-- Work to complete --
Every line from the one with "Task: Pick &" up to and including the one with "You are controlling" is to be output exactly as it appears below; pictures are not.

-- Saved entries --
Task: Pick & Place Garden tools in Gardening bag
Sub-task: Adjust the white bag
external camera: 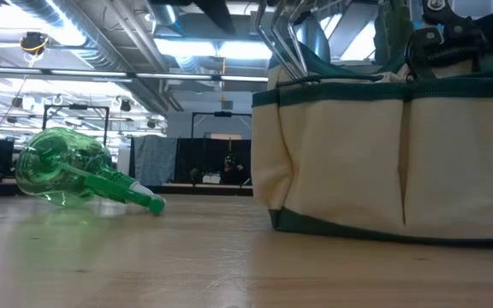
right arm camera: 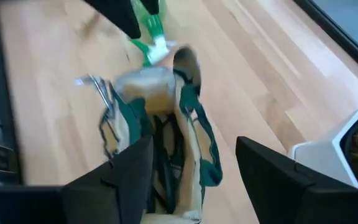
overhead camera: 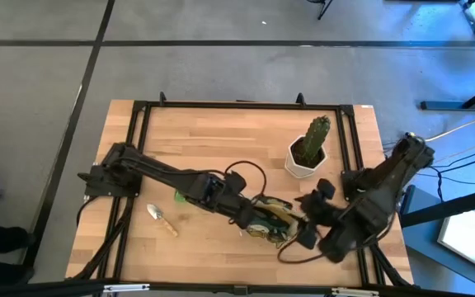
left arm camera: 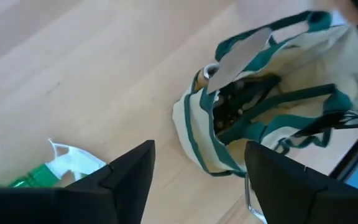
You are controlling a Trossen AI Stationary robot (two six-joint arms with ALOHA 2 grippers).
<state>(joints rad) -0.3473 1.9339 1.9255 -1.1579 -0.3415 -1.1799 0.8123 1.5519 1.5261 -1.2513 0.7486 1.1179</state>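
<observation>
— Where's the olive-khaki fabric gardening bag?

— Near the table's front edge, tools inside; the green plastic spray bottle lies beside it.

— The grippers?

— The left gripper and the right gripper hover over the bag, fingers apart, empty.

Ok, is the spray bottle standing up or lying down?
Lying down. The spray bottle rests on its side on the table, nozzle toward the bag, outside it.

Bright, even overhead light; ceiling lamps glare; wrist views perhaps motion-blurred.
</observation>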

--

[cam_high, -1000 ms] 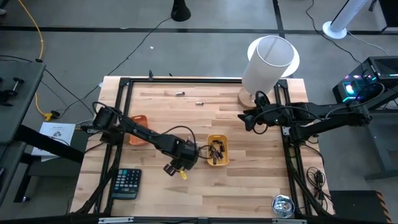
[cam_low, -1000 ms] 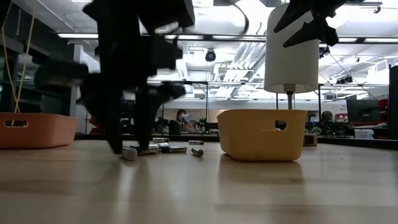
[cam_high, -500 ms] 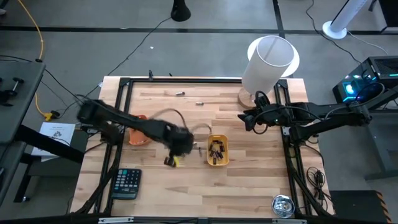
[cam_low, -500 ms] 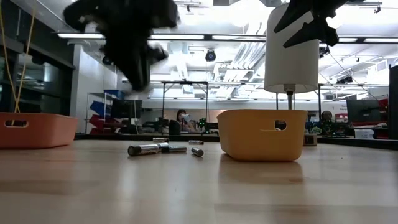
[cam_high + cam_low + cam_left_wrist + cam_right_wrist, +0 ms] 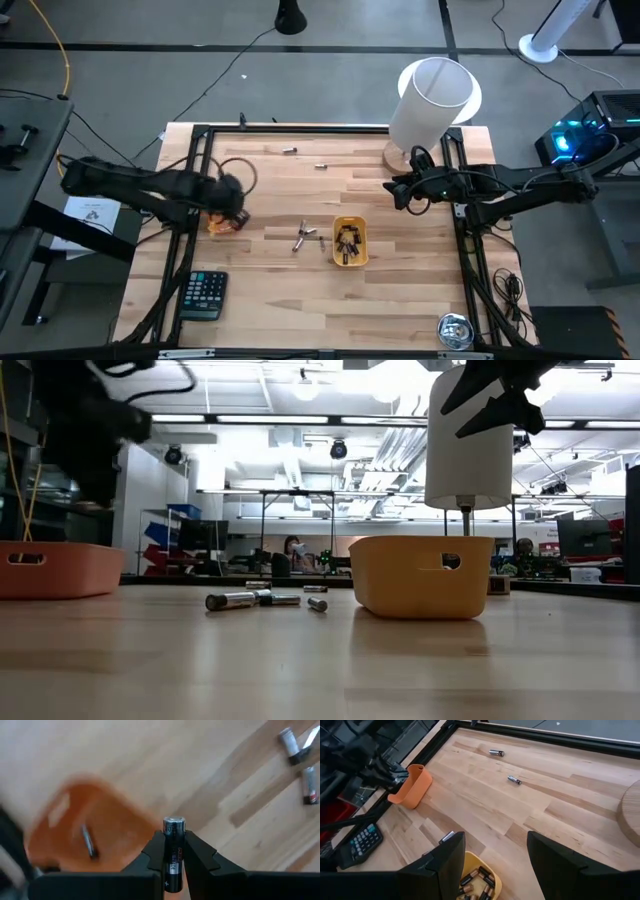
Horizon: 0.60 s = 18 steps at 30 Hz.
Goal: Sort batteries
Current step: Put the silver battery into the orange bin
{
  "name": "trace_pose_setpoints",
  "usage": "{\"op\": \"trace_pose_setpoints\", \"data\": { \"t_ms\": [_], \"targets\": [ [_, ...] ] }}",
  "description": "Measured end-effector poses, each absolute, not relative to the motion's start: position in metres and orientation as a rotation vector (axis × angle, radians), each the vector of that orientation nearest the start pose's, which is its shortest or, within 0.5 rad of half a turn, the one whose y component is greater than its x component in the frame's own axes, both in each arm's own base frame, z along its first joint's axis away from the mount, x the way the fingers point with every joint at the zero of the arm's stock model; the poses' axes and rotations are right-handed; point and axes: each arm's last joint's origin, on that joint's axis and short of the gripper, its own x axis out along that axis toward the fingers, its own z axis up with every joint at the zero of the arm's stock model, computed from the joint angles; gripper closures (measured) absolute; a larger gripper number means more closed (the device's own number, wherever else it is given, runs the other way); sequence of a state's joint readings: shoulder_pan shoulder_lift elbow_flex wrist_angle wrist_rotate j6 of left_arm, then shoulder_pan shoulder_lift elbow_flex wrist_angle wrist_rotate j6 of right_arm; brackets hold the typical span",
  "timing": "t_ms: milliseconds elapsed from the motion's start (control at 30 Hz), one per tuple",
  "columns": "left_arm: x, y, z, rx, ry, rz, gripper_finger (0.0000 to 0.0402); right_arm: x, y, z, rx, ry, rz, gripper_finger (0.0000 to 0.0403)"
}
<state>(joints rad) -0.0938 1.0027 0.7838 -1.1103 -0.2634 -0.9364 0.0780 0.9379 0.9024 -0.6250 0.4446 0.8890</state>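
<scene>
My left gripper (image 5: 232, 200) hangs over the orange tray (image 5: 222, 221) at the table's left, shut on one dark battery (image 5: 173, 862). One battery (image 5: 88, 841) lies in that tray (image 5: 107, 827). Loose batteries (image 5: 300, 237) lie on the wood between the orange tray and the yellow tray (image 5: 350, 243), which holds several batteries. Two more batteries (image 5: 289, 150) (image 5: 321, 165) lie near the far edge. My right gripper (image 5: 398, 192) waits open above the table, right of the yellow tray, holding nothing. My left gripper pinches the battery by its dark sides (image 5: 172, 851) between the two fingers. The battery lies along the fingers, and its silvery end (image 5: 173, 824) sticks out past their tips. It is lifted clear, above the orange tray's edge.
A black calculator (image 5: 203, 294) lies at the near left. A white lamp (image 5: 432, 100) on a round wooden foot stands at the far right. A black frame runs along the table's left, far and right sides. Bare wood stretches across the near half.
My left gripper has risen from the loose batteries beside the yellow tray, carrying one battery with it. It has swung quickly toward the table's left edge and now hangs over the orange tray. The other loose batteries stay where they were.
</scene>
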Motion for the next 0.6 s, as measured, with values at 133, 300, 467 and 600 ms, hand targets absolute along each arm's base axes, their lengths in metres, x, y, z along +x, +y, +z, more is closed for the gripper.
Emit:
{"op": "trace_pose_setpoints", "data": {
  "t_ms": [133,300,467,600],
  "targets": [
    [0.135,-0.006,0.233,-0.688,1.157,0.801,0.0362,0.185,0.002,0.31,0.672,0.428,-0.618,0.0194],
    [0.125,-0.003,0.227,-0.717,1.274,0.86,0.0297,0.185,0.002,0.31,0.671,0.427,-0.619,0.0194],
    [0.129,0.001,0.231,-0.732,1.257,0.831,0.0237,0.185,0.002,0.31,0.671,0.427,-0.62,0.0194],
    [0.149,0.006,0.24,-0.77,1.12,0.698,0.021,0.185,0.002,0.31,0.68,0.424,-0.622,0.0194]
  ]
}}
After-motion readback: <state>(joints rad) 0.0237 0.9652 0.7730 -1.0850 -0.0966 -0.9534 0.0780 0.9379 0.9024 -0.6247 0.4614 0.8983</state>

-- Result of the task --
Task: Pick & Place Garden tools in Gardening bag
Sub-task: Adjust the white bag
external camera: 
right arm camera: 
overhead camera: 
left arm camera: 
You are controlling a Trossen AI Stationary robot (two six-joint arms with ALOHA 2 grippers).

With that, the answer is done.